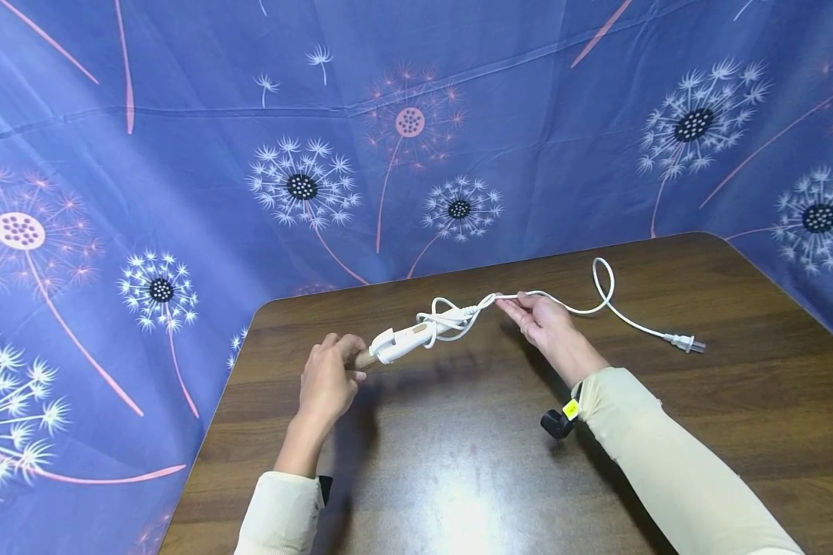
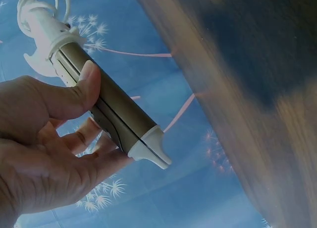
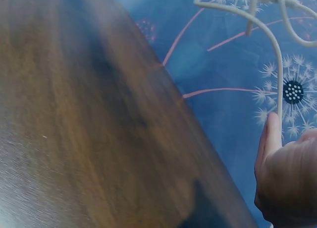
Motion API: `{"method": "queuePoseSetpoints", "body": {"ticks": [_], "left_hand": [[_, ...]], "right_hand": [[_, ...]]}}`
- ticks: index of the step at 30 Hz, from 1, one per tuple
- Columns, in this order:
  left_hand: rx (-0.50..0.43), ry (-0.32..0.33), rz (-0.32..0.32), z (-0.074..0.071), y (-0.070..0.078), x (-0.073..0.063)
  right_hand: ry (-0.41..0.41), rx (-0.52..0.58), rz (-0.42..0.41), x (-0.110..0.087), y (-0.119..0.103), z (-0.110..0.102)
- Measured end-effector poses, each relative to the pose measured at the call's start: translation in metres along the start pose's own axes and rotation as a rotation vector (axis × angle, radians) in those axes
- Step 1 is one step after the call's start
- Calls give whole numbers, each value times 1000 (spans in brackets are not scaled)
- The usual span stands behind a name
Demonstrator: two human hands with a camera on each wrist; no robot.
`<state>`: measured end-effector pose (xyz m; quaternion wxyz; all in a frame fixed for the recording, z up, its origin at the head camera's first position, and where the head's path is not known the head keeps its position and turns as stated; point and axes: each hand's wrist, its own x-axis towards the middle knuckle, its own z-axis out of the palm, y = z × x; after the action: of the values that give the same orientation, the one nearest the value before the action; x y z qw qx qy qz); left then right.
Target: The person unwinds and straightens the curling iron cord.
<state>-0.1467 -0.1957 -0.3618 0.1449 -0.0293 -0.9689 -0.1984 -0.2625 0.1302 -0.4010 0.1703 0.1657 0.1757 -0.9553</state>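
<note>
A hair curling iron [image 1: 406,340] with a white handle is held up over the table, tilted. My left hand [image 1: 328,378] grips it by the brown barrel [image 2: 116,99], thumb on one side and fingers underneath; the barrel's white split tip [image 2: 154,147] points away from the handle. Loops of the white cord [image 3: 279,74] wind around the handle. Beyond the loops, my right hand [image 1: 550,325] pinches the cord between thumb and fingers. From there the cord runs right in one loose loop to its two-prong plug [image 1: 686,343].
Under both hands is a brown wood-grain table [image 1: 750,432] with rounded back corners. A blue cloth [image 1: 541,177] printed with dandelions hangs behind it and along its sides. A black wrist camera [image 1: 558,424] with a yellow label sits at the right cuff.
</note>
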Motion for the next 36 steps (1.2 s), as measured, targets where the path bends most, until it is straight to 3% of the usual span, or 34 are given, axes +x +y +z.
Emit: {"method": "queuePoseSetpoints", "body": {"ticks": [15, 30, 36], "left_hand": [[44, -69, 14, 3, -11, -4], [71, -83, -171, -1, -25, -3], [37, -44, -229, -2, -30, -3]], "right_hand": [[-17, 202, -63, 2, -39, 15], [-1, 265, -77, -6, -59, 18], [17, 291, -48, -5, -61, 10]]}}
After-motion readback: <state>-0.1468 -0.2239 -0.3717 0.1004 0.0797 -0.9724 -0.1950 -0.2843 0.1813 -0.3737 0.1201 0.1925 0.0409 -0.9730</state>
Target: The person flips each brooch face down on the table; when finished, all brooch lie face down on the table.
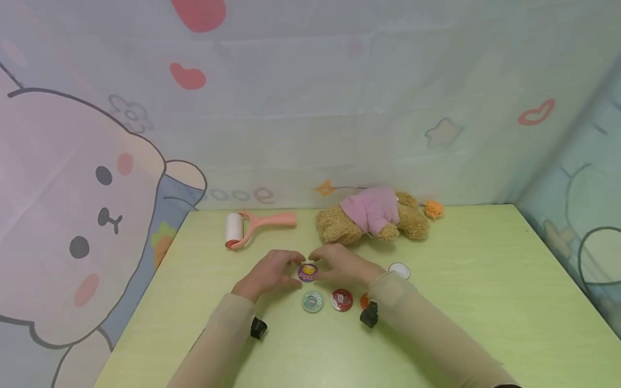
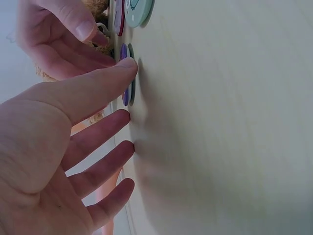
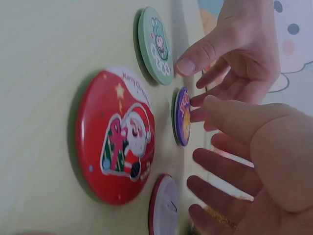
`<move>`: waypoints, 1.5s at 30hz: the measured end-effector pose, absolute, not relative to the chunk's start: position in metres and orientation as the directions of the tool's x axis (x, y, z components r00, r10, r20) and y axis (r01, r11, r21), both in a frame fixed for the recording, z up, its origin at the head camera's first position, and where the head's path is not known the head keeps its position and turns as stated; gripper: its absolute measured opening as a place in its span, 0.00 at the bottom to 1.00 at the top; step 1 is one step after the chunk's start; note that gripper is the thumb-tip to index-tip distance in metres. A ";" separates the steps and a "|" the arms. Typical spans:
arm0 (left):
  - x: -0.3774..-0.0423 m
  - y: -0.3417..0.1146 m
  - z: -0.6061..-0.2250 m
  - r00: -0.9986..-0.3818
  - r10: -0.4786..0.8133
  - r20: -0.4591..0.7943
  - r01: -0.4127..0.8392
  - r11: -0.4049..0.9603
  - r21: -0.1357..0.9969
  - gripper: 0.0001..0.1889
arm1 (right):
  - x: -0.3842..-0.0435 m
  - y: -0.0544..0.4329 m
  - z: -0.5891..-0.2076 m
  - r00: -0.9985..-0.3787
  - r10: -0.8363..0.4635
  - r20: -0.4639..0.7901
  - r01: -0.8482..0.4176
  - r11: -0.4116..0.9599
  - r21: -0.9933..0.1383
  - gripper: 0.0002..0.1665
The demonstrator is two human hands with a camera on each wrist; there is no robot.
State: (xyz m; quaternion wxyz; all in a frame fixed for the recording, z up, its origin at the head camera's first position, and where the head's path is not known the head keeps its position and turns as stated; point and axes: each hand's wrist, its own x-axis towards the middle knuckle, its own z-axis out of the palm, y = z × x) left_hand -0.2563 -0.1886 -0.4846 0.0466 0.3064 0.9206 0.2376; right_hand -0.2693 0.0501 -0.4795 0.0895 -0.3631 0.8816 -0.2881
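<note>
"Between the widely parted fingers of left hand (image 1: 270, 272) and right hand (image 1: 343, 264), what lies?"
"Purple, round, glossy badge (image 1: 308, 273); fingertip contact cannot be told."
"Wristward of the right fingers?"
"Orange round badge (image 1: 364, 300), partly hidden by beige sleeve (image 1: 412, 307)."

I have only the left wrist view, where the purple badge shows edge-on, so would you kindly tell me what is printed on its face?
Observer: In the head view, the purple badge shows a yellow cartoon figure with lettering below it.

Operator: Thank you. I see only the edge of a red badge near the right hand; what does its face show?

Observer: The right wrist view shows a Santa figure on it.
</note>
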 end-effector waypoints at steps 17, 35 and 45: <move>-0.253 -0.188 -0.485 -0.825 0.561 0.070 0.529 0.721 0.448 0.27 | -0.268 0.036 -0.485 -0.741 -0.671 0.025 -0.589 0.631 -0.504 0.33; -0.254 -0.183 -0.490 -0.808 0.576 0.122 0.567 0.707 0.423 0.25 | -0.262 0.033 -0.488 -0.749 -0.658 0.077 -0.618 0.653 -0.437 0.28; -0.256 -0.182 -0.490 -0.807 0.578 0.118 0.564 0.697 0.442 0.23 | -0.262 0.031 -0.490 -0.766 -0.640 0.062 -0.600 0.677 -0.425 0.28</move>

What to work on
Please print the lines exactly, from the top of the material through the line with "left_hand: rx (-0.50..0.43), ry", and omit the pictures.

Answer section
Motion API: `{"method": "queuePoseSetpoints", "body": {"ticks": [_], "left_hand": [[_, ...]], "right_hand": [[_, ...]]}}`
- ticks: index of the step at 30 Hz, from 1, one per tuple
- Columns, in this order:
  left_hand: rx (-0.50..0.43), ry (-0.32..0.33), rz (-0.32..0.32), z (-0.074..0.071), y (-0.070..0.078), x (-0.073..0.063)

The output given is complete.